With the pressure mounting, Tom, the project lead, finally broke down and screamed at me. “Clearly, you’re just not committed to this project. Otherwise you would be here with us.” In the heat of the moment, with Shabbat breathing down my neck, I couldn’t explain it to him.

Beyond that, I totally understood where it was coming from. He was right. It wasn’t fair. It wasn’t fair that the new-old concept of work was demanding that someone, anyone, not just me, had to work 24/7.

By sheer coincidence, we made aliyah three months later.

In Israel, Shabbat, like everything else in this part of the world, has also taken on a political context. For some, it has become a way to impose observance on an antagonistic public; for others it’s a means of “breaking free” from the shackles of what is perceived as a hopelessly outdated tradition. The Kfar Saba Mall that Halkin writes about is just one of hundreds, if not thousands, of institutions open on Shabbat throughout the country.

Several Israeli political groups – among them the dovish religious Meimad party – have tried to forge a distinction between shopping on Shabbat and entertainment. According to this line of reasoning, entertainment is OK because it’s in the general spirit of Shabbat. Sitting with friends at a cafĂ© sipping a cappuccino, slurping an ice cream on the beach with your kids, even an outing to the movies are all ways of relaxing.

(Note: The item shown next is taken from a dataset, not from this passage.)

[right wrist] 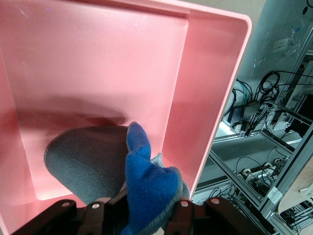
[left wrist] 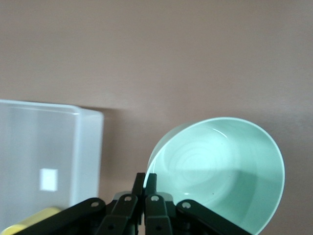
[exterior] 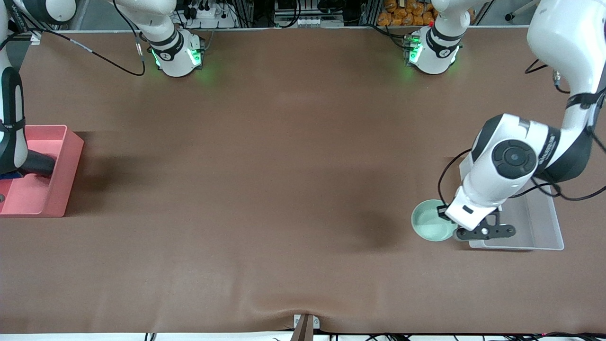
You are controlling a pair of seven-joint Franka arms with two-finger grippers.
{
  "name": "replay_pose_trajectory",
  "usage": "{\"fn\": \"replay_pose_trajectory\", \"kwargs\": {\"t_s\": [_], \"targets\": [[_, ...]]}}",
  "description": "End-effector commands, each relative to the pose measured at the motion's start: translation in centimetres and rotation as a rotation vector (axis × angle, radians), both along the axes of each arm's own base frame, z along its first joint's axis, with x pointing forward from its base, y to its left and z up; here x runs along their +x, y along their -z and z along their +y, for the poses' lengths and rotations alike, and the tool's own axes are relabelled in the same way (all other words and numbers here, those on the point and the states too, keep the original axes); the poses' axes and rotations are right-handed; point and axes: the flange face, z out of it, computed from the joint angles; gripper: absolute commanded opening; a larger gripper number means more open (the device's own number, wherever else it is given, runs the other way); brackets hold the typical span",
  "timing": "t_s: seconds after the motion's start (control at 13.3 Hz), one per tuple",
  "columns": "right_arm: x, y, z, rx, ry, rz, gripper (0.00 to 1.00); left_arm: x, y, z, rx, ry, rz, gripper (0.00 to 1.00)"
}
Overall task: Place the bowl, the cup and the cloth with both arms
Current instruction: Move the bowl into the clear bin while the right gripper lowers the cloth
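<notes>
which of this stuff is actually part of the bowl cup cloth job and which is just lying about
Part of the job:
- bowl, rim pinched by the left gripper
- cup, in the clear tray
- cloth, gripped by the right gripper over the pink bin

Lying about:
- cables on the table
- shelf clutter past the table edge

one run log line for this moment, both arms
left gripper: shut on bowl rim, beside clear bin | right gripper: shut on cloth, over pink bin
</notes>
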Motion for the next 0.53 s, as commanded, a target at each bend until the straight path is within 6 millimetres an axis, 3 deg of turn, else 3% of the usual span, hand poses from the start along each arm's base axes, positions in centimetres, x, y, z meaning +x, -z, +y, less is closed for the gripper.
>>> {"fn": "replay_pose_trajectory", "kwargs": {"t_s": [0.0, 0.45], "targets": [[-0.1, 0.5, -0.3, 0.020, 0.013, -0.007, 0.00, -0.3, -1.0, 5.2, 0.048, 0.074, 0.039, 0.00], [-0.2, 0.8, -0.3, 0.023, 0.013, -0.001, 0.00, -1.4, 0.5, 18.9, 0.027, 0.239, 0.210, 0.00]]}}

Serious shopping, on the other hand, necessarily forces you to think about money and budget. Will that cute tank top I’m considering be appropriate to wear to the office tomorrow? Can we afford the fancy floor tiles or should we be sensible and opt for the plain ones right now?

Immigrants party Yisrael B’Aliyah has taken a different approach, supporting moving the weekend in Israel from Friday-Saturday as it is now to Saturday-Sunday. Although it’s not part of the platform, many have expressed hope that this could turn Sunday into a day for cross-denominational shopping, while reserving Saturday for more Shabbat-like relaxation and entertainment activities.

I have no illusions that the Saturday shopping public would suddenly lay down the consumer gauntlet and defer such material pleasures to Sunday. In the U.S., as in most of the Western world, the steady pace of consumerism has long made both days of the weekend sacred for shopping. But the very fact that the discussion even comes up here is one of the things that makes Israel such a unique place.

But then, what did you expect? After all, we came up with the concept of the weekend in the first place.